• [Supplied information]:
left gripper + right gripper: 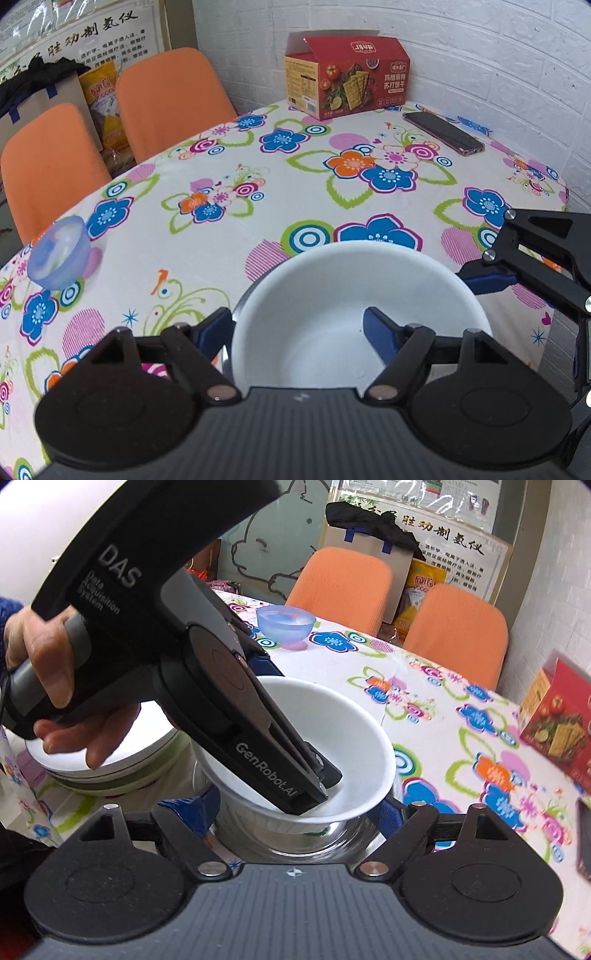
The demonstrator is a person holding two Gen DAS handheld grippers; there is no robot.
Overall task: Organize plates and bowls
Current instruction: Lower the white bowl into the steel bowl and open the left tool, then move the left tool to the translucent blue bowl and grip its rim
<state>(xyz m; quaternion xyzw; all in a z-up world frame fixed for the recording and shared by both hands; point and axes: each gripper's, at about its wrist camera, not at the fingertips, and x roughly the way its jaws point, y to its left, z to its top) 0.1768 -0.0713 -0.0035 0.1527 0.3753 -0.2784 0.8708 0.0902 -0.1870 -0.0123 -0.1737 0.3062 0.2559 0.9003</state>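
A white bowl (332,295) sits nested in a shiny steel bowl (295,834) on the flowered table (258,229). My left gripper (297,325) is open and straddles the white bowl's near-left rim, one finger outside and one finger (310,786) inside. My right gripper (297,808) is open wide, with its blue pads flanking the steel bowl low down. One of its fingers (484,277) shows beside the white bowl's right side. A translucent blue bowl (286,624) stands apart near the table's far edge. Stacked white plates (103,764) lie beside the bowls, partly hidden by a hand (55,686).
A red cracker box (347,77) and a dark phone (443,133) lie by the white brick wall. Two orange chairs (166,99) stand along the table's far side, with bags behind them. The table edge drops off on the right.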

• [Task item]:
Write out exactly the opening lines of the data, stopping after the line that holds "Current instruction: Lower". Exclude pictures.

• [Result for this exercise]:
left gripper + right gripper: 
The demonstrator is a person holding two Gen DAS handheld grippers; there is no robot.
Overall task: Organize plates and bowls
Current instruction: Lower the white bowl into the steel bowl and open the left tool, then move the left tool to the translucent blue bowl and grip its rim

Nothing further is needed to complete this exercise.